FIFA-Friedenspreis an Trump sorgt für Streit – und Kritik an der WM 2026
Leni SchulzFIFA-Friedenspreis an Trump sorgt für Streit – und Kritik an der WM 2026
FIFA-Präsident Gianni Infantino überreichte im Dezember 2025 den erstmals vergebenen FIFA-Friedenspreis an den ehemaligen US-Präsidenten Donald Trump. Die Verleihung fand im Rahmen der Auslosung der WM-Gruppen 2026 im Kennedy Center in Washington, D.C., statt. Die Entscheidung sorgte sowohl für Aufmerksamkeit als auch für Kritik aus den Reihen des Fußballs.

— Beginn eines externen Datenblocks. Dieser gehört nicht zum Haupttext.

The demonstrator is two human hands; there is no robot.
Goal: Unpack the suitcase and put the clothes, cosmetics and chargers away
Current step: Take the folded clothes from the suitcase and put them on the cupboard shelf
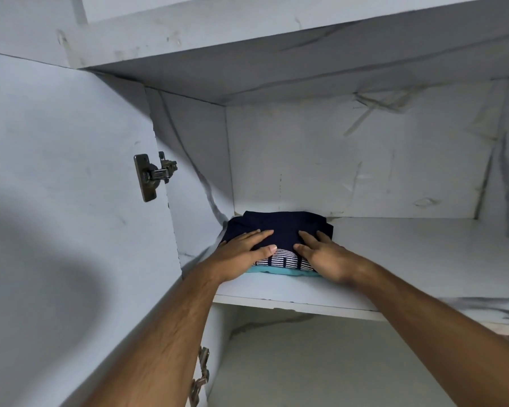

Die Zeremonie markierte die Einführung des neuen FIFA-Preises für Frieden. Infantino verwies dabei auf die WM-Auslosung 2022, bei der Trump bereits eine ähnliche Ehrung erhalten hatte. Diesmal wurde die Auszeichnung nun offiziell unter dem neu geschaffenen Preis verliehen.
Kritik ließ nicht lange auf sich warten. Dieter Hecking, ehemaliger Bundesliga-Trainer, hinterfragte den Schritt. Er argumentierte, der Sport werde zunehmend von Politikern für deren Eigeninteressen instrumentalisiert. Hecking äußerte zudem Bedenken hinsichtlich der erweiterten WM 2026, die von 32 auf 48 Mannschaften wächst. Die ohnehin schon überlasteten Spielpläne der Top-Athleten nannte er als zentrales Problem. Doch Heckings Kritik ging über organisatorische Fragen hinaus: Er zeigte sich verärgert über die wachsende Vermischung von Sport und Politik, die sich seiner Meinung nach gegenseitig für Einfluss und Öffentlichkeitswirkung ausnutzten.
Der FIFA-Friedenspreis wurde 2025 erstmals offiziell vergeben. Die Entscheidung unterstreicht die anhaltenden Debatten über das Verhältnis zwischen Sport und politischer Macht. Gleichzeitig bleiben die Sorgen über die Belastung der Spieler und die Ausweitung des Turniers weiterhin ungelöst.